Celebrity / public figure names: "Elon Musk announced...", "صرّح محمد بن سلمان بأن..."
Statistics and prices: "follower count hit 532,000", "1250 SAR"
Non-contact numbers: room numbers, postal codes, temperatures, time
Reporting a violation: "someone sent me their number, I'm reporting it"
Hypothetical / sarcastic: "my number is 00000000000 lol"

Arabic Language Support

Arabic is the primary focus of this model. It handles the full spectrum of how Arabic speakers actually write online — not just formal text.

Dialects covered

Gulf Arabic (خليجي) — including markers like والله, بس, خيي, صاحبي, يو, ابعتلي
Modern Standard Arabic (فصحى) — اسمي, تواصل مع, يُعرف بـ, يُدعى

Script variations

Native Arabic script
Arabizi (Latin + numbers): A7med, F6oum, 7amada, Kh@led
Code-switched sentences: Arabic sentence with English PII value or vice versa

Arabic-specific intent signals the model recognizes

Signal	Example
First-person name intro	`"اسمي محمد العنزي"` / `"أنا خالد عبدالله"`
Possessive third-party	`"صاحبي / خيي [name] قال تتواصل معه"`
Honorific + full name	`"تكلم مع الدكتور سامي العمر"`
Contact redirect	`"تواصل معي"` / `"راسلني"` / `"ابعتلي رسالة"`
Platform redirect	`"على الإنستا / على السناب / في البايو"`
Reluctant sharing	`"ما أبي بس رقمي هو..."`
Scam warning with real number	`"احذر من هذا الرقم 0501234567"` → PII = True
Scam warning without number	`"احذر من محتالين يتصلون"` → PII = False

Usage

Note: This model is designed for the second stage of a two-stage pipeline. An upstream system (regex, NER, or a rules engine) first extracts candidate entities from the text. This model then classifies whether the intent behind each extracted entity is PII sharing. The entity and entity_type arguments must be provided by the upstream stage. Use entity="NONE" when the sharing intent is implicit and no specific entity string is present in the text (e.g. "I'll send you my details later").

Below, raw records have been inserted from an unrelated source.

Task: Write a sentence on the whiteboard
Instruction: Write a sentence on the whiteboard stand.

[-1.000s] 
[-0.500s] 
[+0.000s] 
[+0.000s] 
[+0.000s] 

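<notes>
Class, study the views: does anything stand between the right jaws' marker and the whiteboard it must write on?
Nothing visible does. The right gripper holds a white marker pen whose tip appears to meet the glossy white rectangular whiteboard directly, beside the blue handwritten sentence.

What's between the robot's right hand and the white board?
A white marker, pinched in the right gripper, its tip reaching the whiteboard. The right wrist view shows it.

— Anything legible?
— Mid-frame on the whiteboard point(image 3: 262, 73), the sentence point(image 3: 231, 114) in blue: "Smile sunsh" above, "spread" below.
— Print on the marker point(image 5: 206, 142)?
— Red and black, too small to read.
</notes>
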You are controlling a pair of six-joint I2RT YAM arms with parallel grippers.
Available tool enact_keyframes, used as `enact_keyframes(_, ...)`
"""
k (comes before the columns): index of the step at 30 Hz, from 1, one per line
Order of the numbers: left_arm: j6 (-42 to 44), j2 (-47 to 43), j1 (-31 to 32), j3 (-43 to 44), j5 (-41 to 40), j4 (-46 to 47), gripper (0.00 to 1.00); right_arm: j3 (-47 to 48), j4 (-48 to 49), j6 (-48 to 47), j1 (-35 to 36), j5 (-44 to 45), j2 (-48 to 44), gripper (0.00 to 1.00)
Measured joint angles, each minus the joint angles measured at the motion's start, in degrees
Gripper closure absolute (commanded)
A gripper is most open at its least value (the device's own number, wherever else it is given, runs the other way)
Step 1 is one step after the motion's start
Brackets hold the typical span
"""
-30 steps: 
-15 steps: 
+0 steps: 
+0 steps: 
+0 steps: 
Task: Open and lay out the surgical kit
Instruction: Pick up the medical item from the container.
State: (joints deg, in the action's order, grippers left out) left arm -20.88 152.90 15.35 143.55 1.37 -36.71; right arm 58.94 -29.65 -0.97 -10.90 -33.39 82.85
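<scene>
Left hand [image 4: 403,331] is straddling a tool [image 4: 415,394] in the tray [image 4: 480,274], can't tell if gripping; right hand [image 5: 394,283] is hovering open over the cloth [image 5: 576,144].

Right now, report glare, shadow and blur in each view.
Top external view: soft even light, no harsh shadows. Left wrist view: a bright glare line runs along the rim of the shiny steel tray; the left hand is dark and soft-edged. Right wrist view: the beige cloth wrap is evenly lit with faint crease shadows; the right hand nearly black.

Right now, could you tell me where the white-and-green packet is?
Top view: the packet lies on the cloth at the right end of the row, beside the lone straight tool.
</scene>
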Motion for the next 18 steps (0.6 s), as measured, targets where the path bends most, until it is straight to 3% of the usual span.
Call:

from transformers import AutoTokenizer, AutoModelForSequenceClassification
import torch
import torch.nn.functional as F

model_name = ""
tokenizer = AutoTokenizer.from_pretrained(model_name)
model = AutoModelForSequenceClassification.from_pretrained(model_name)
model.eval()

def classify_pii(context: str, entity: str, entity_type: str) -> dict:
    """
    Args:
        context:     Full message text
        entity:      The specific entity string (use "NONE" if implicit)
        entity_type: One of PHONE | EMAIL | SOCIAL_MEDIA | IBAN | ADDRESS |
                     URL | CREDIT_CARD | CRYPTO_ADDRESS | OFF_PLATFORM_ATTEMPT | NAME

    Returns:
        dict with is_pii (bool), label (str), confidence (float)
    """
    text = f"{context} </s> {entity} | {entity_type}"
    inputs = tokenizer(
        text,
        max_length=256,
        padding="max_length",
        truncation=True,
        return_tensors="pt"
    )

    with torch.no_grad():
        outputs = model(**inputs)
        probs = F.softmax(outputs.logits, dim=-1)
        pred = torch.argmax(probs, dim=-1).item()
        confidence = probs[0][pred].item()

    return {
        "is_pii":      pred == 1,
        "label":       "PII" if pred == 1 else "NOT_PII",
        "confidence":  round(confidence, 4)
    }

Examples

# True cases
# NONE entity — implicit sharing intent, no entity string present
classify_pii("I'll send you my details later, just DM me", "NONE", "PHONE")
# → {'is_pii': True, 'label': 'PII', 'confidence': 0.9134}

# When you know the entity type context (more reliable)
classify_pii("سأبعثلك رقمي بكرة", "NONE", "PHONE")
# → {'is_pii': True, 'label': 'PII', 'confidence': 0.8287}

# When entity type is also unknown (use with caution — out of training distribution)
classify_pii("سأبعثلك رقمي بكرة", "NONE", "NONE")
# → {'is_pii': True, 'label': 'PII', 'confidence': 0.7803}

classify_pii("check my bio, everything is there", "NONE", "SOCIAL_MEDIA")
# → {'is_pii': True, 'label': 'PII', 'confidence': 0.9056}

# NONE entity — vague mention, no actual sharing intent
classify_pii("I wish I had someone's number to call right now", "NONE", "PHONE")
# → {'is_pii': False, 'label': 'NOT_PII', 'confidence': 0.8821}

classify_pii("اسمي محمد العنزي وأبي أتواصل معاك", "محمد العنزي", "NAME")
# → {'is_pii': True, 'label': 'PII', 'confidence': 0.9814}

classify_pii("my number is 0532 1234567, call me anytime", "0532 1234567", "PHONE")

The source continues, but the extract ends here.